• EXERCISE GOAL
Please return the lines below verbatim, beginning at the one that has "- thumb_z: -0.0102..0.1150" and stopping after the one that has "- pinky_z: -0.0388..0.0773", and add no other lines.

──────── GIVEN INFORMATION ────────

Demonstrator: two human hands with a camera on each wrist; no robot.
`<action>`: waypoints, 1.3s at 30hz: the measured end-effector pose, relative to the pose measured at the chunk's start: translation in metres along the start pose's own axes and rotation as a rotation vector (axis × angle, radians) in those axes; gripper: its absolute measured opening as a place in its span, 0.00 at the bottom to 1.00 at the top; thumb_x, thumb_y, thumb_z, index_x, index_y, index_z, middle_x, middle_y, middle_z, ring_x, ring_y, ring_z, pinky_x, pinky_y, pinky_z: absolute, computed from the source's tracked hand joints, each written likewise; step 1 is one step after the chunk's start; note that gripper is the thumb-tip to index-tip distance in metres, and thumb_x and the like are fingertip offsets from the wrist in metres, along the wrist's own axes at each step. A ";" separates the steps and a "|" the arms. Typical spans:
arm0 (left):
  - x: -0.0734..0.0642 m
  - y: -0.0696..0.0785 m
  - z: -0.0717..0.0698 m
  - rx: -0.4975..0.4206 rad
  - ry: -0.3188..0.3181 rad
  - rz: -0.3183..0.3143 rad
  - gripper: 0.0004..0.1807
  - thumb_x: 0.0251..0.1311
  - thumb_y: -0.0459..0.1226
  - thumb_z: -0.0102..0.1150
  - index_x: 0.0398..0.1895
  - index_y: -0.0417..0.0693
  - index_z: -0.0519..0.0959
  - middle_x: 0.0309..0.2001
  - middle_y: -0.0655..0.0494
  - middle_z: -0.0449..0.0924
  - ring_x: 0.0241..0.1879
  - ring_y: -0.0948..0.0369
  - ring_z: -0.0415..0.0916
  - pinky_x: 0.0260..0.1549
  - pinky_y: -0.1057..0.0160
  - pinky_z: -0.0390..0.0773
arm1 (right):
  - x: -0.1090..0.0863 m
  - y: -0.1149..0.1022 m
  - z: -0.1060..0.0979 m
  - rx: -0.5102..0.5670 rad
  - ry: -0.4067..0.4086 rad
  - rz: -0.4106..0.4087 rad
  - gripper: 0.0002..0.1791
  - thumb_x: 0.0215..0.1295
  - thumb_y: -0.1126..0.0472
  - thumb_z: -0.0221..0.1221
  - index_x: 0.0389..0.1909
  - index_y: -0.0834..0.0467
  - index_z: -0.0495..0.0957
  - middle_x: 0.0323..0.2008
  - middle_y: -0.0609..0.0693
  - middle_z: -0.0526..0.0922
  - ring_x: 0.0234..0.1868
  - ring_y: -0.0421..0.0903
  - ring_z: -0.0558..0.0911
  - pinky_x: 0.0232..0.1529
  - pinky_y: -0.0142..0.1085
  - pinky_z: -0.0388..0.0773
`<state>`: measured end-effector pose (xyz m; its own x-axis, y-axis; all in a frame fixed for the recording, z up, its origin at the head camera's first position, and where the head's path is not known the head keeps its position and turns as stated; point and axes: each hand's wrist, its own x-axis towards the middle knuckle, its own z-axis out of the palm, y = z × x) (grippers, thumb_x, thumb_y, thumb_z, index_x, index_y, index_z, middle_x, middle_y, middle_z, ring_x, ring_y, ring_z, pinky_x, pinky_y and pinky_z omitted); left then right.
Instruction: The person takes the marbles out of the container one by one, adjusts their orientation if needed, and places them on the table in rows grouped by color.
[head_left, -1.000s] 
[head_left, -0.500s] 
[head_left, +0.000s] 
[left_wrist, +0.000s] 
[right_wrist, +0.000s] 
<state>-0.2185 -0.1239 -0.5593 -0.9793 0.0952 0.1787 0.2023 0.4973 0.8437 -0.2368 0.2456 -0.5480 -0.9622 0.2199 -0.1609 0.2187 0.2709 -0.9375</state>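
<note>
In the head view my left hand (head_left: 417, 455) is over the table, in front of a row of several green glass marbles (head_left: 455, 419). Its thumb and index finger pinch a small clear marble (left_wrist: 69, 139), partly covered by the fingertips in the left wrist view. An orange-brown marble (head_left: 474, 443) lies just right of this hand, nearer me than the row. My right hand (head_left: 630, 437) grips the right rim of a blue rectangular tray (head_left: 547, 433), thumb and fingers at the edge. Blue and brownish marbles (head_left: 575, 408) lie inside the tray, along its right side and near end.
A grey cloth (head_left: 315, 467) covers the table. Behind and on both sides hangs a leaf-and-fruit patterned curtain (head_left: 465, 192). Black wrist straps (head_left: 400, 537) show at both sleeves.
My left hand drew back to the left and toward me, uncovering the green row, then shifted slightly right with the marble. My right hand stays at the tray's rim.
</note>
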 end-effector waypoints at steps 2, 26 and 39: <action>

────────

• ANSWER SPACE
  - thumb_z: -0.0102..0.1150
  - index_x: 0.0398..0.1895
  - index_y: -0.0417..0.0693
  - index_z: -0.0519..0.0959
  - middle_x: 0.0309..0.2001
  - middle_y: -0.0655..0.0494
  - middle_z: -0.0449..0.0924
  - ring_x: 0.0241..0.1879
  - ring_y: -0.0948..0.0369
  - ring_z: -0.0415..0.0916
  - pinky_x: 0.0260..0.1549
  - pinky_y: -0.1057..0.0160
  - pinky_z: -0.0390..0.0773
arm1 (right):
  - x: -0.1090..0.0863 m
  - y: -0.1149..0.1022 m
  - z: -0.1060..0.0979 m
  - rx: -0.5102..0.5670 rad
  - ry: -0.4067..0.4086 rad
  - rz: -0.4106..0.4087 rad
  - gripper: 0.0002..0.1791
  - thumb_x: 0.0215..0.1295
  - thumb_y: -0.1126..0.0472
  - thumb_z: -0.0221..0.1221
  - index_x: 0.0389..0.1909
  - index_y: -0.0834..0.0467
  - index_z: -0.0495..0.0957
  - middle_x: 0.0323..0.2008
  - middle_y: -0.0609..0.0693
  - middle_z: -0.0526..0.0922
  - ring_x: 0.0234..0.1868
  - ring_y: -0.0421..0.0903
  - ring_z: -0.0558..0.0911
  - pinky_x: 0.0232..0.1529
  - pinky_y: -0.0142..0.1085
  - pinky_z: -0.0388..0.0773

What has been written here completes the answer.